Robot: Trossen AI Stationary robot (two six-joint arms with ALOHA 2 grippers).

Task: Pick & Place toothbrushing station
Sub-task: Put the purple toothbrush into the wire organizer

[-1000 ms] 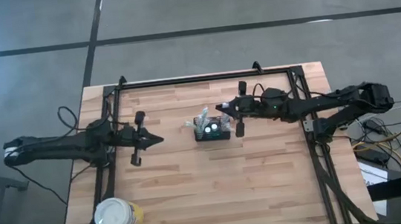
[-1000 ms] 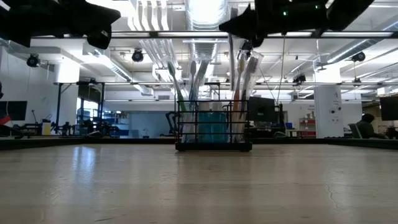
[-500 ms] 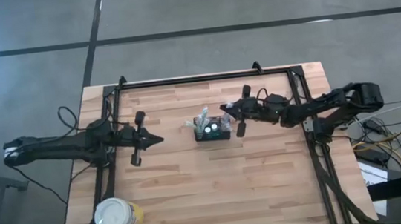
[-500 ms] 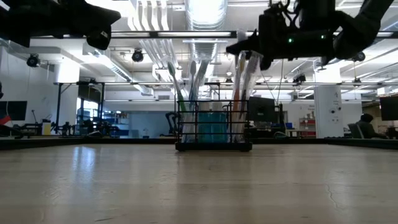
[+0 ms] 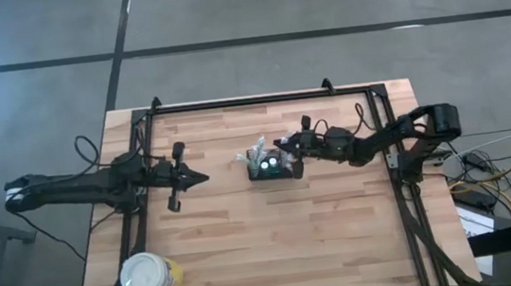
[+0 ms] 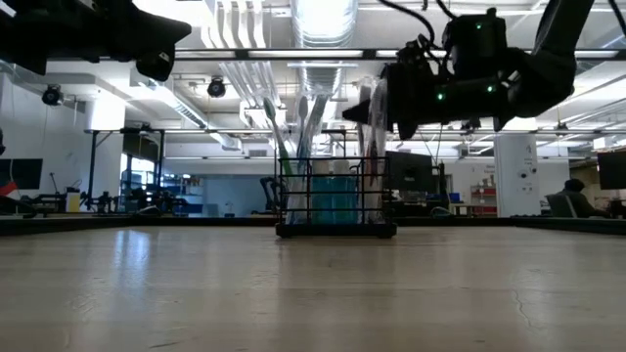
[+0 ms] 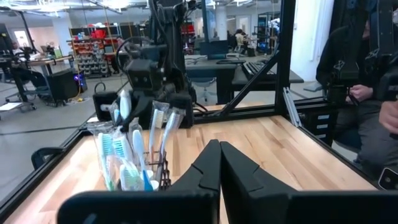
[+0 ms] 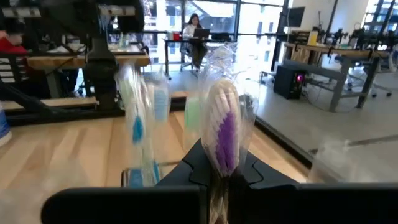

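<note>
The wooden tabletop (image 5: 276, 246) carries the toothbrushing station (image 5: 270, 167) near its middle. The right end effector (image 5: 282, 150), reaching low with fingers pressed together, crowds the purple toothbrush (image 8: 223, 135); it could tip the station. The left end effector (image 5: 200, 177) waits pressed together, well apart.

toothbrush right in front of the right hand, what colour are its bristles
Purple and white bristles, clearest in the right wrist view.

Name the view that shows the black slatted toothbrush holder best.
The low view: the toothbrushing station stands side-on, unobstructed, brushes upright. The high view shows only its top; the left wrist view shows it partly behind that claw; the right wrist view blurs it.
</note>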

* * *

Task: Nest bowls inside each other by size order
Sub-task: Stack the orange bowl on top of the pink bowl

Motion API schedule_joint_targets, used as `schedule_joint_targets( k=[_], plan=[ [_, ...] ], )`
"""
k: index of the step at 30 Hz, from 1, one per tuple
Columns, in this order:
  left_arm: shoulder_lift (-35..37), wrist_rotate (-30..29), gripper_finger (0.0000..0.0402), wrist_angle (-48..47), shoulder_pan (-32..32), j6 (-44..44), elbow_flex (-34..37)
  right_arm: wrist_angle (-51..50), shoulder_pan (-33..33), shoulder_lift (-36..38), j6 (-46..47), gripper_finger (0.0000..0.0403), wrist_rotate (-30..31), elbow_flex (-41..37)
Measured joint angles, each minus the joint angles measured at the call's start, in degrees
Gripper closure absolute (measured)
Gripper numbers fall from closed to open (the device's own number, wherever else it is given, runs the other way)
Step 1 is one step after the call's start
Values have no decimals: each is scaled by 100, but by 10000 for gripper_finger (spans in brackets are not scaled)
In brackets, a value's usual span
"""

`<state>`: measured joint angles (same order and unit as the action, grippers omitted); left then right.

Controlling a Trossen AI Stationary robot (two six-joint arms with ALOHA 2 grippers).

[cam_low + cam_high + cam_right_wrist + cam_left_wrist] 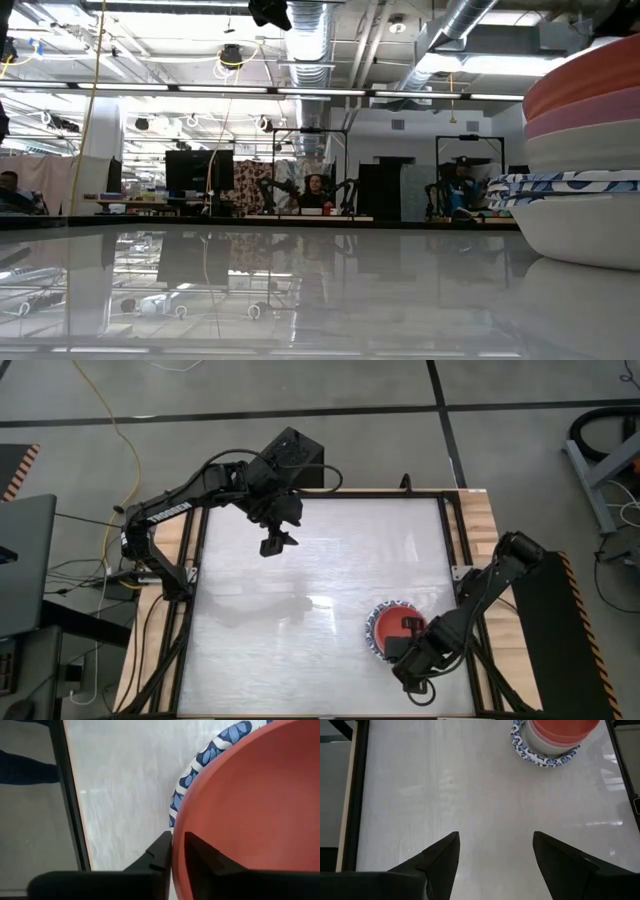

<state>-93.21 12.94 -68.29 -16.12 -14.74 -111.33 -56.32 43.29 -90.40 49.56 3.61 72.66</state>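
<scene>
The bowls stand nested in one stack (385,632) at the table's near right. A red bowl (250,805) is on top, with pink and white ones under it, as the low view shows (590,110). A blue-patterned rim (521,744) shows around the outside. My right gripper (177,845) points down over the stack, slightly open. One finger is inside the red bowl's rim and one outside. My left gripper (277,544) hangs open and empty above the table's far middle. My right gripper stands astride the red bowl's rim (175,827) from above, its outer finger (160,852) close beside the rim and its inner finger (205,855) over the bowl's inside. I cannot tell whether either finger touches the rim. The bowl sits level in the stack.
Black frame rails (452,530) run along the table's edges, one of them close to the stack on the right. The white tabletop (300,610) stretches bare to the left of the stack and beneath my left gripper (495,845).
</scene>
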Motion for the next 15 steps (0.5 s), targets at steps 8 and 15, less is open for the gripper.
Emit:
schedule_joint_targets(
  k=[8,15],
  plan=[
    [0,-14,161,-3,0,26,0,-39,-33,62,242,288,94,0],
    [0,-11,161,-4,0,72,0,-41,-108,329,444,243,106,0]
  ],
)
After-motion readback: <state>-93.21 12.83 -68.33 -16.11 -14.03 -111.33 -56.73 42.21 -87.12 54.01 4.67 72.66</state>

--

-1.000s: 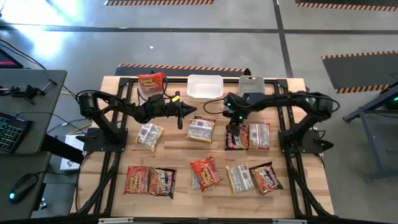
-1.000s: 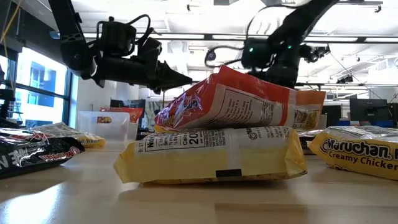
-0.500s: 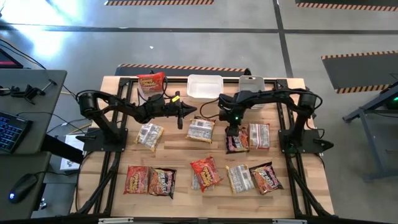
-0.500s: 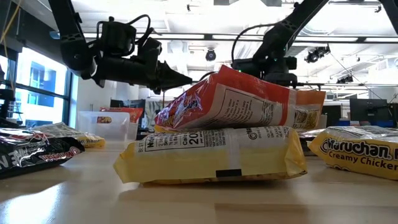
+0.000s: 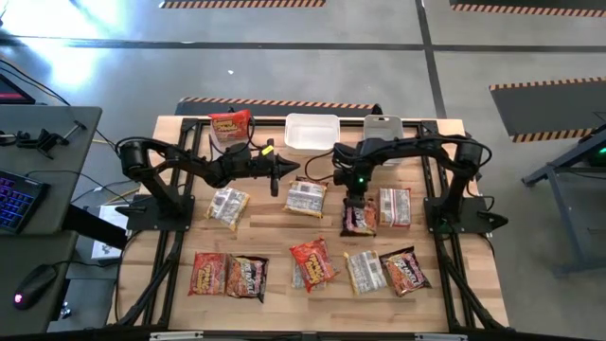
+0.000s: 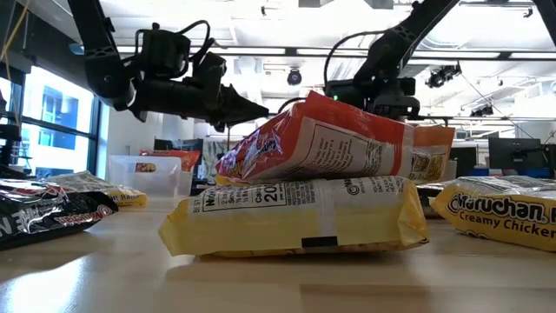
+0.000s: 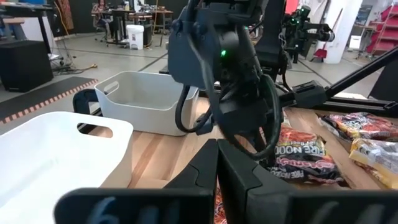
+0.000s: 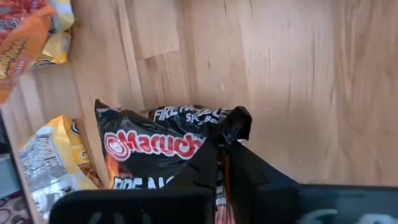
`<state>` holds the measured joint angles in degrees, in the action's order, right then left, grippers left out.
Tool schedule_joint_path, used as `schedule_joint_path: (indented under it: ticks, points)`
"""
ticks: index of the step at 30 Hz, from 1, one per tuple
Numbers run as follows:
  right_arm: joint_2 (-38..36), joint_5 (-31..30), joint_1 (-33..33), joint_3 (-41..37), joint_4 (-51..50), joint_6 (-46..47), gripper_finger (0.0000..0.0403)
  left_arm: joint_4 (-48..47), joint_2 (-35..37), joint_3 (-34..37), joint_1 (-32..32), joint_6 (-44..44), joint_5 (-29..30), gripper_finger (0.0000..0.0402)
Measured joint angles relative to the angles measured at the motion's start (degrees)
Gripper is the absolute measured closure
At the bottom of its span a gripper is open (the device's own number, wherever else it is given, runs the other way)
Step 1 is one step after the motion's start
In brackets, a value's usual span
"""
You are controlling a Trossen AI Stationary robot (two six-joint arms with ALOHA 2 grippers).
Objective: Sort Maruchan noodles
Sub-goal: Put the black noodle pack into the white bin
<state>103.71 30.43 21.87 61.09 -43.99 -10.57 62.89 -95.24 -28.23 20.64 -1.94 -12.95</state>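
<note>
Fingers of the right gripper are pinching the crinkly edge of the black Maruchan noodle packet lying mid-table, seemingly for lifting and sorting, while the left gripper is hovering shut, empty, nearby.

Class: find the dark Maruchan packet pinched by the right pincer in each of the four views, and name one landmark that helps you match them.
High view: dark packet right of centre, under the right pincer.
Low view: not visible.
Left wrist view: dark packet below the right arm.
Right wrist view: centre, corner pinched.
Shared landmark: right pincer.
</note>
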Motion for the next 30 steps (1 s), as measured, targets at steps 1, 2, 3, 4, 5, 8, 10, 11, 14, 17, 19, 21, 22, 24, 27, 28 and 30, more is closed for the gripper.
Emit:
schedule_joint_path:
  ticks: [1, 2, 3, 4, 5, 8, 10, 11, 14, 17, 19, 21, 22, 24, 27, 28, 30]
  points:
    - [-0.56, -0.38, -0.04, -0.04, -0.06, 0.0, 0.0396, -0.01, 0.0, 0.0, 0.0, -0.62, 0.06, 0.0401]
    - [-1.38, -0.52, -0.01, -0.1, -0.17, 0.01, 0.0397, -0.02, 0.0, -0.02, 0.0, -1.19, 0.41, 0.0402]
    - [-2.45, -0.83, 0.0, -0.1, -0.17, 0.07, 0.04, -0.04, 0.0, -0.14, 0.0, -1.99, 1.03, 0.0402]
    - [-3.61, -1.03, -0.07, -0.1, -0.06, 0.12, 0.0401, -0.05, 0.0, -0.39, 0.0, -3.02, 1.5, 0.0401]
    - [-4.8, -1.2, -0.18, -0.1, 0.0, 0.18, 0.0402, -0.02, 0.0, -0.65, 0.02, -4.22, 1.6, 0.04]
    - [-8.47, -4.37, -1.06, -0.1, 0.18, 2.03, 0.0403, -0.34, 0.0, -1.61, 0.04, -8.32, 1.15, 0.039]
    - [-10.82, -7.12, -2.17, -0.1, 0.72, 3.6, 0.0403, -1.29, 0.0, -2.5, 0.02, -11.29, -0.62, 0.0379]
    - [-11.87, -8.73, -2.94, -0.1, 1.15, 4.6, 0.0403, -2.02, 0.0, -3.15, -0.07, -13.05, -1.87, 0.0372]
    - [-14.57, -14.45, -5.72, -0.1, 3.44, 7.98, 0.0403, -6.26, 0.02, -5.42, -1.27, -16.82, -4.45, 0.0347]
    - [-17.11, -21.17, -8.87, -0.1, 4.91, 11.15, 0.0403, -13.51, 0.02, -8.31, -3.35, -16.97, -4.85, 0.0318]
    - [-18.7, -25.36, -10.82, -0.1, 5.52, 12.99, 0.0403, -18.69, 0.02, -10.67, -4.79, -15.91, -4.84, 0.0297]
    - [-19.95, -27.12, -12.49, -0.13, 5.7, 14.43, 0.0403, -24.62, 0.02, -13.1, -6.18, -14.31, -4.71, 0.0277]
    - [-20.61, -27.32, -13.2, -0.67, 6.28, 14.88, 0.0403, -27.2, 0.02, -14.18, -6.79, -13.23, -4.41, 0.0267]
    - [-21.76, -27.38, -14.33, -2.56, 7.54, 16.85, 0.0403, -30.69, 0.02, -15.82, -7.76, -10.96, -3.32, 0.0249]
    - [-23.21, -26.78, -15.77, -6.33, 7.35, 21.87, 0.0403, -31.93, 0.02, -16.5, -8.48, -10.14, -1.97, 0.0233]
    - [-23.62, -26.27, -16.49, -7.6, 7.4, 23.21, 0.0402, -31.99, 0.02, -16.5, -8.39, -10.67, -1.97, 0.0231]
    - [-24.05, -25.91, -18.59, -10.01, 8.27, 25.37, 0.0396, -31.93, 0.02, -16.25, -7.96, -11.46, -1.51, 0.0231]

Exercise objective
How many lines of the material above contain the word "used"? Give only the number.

Answer for this exercise
2